ARTICLE
4 December 2012

A New Way For CFOs To Navigate The 'New Normal' Of Increased Volatility

In the face of the increased volatility, complexity and interconnectivity which has become the ‘new normal’ for many companies, the ability of CFOs and finance functions to understand, quantify, manage and leverage risk is more important now than perhaps ever before.
United Kingdom Strategy

In the face of the increased volatility, complexity and interconnectivity which has become the 'new normal' for many companies, the ability of CFOs and finance functions to understand, quantify, manage and leverage risk is more important now than perhaps ever before. And yet, many organisations are still struggling to find practical solutions for the incorporation of risk into planning and decision-making.

There is increased pressure on CFOs from Boards, investors, and financiers to manage and optimise the risk-return balance of the company, and to more explicitly reflect the volatility in forecasts and plans. However, it is recognised that existing approaches to reflect uncertainty within the planning of the business are no longer fit-for-purpose.

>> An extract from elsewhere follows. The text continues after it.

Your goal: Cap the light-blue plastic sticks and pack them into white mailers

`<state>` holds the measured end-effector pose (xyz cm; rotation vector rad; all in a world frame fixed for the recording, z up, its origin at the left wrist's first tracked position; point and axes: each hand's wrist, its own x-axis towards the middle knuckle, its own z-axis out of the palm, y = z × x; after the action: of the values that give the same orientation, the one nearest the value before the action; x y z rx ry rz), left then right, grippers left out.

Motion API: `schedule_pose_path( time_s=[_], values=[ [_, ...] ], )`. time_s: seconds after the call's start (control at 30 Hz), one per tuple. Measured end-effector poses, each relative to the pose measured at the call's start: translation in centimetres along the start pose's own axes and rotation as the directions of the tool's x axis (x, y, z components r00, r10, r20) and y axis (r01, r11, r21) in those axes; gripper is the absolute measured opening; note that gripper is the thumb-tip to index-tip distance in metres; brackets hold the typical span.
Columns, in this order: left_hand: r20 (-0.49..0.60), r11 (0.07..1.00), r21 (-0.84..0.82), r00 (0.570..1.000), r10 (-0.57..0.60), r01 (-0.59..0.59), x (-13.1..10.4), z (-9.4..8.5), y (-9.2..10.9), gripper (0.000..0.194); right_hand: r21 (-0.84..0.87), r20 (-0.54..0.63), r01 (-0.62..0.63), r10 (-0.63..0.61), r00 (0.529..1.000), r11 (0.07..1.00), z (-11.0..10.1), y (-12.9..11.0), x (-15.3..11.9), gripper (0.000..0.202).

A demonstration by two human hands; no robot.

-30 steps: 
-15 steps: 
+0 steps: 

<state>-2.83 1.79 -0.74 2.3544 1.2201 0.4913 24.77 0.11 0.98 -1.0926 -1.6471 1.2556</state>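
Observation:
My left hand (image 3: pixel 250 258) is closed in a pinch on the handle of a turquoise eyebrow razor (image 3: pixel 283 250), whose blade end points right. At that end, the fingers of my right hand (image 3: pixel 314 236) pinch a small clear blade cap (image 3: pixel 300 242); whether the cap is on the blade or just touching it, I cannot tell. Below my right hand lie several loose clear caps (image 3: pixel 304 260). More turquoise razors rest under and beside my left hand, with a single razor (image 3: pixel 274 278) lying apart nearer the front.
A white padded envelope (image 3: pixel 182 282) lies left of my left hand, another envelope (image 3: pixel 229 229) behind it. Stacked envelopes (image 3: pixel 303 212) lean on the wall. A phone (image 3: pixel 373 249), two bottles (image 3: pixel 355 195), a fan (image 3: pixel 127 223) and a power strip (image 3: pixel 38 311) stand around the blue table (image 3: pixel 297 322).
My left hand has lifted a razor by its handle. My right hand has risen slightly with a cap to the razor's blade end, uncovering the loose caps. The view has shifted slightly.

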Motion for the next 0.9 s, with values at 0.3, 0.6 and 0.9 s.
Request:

CFOs have a need and a responsibility to act decisively to build new capabilities in order to fulfil the business partner and strategist role, and to target more value from strategic risk-return management. Risk-adjusted forecasting and planning is a powerful yet pragmatic response that allows organisations to respond to these pressures and to build lasting capabilities – focused on value protection and creation.

Risk-adjusted forecasting and planning

Risk-adjusted forecasting and planning involves shocking the financial forecasts with major risk drivers in an integrated and flexible manner. The approach allows a more robust and transparent evaluation of volatility and risk within current plans – helping to build a better understanding of the potential upside and downside inherent in the future of the business. The key elements of a risk adjusted forecasting and planning model are a set of inputs, a quantitative modelling 'engine', and a suite of outputs.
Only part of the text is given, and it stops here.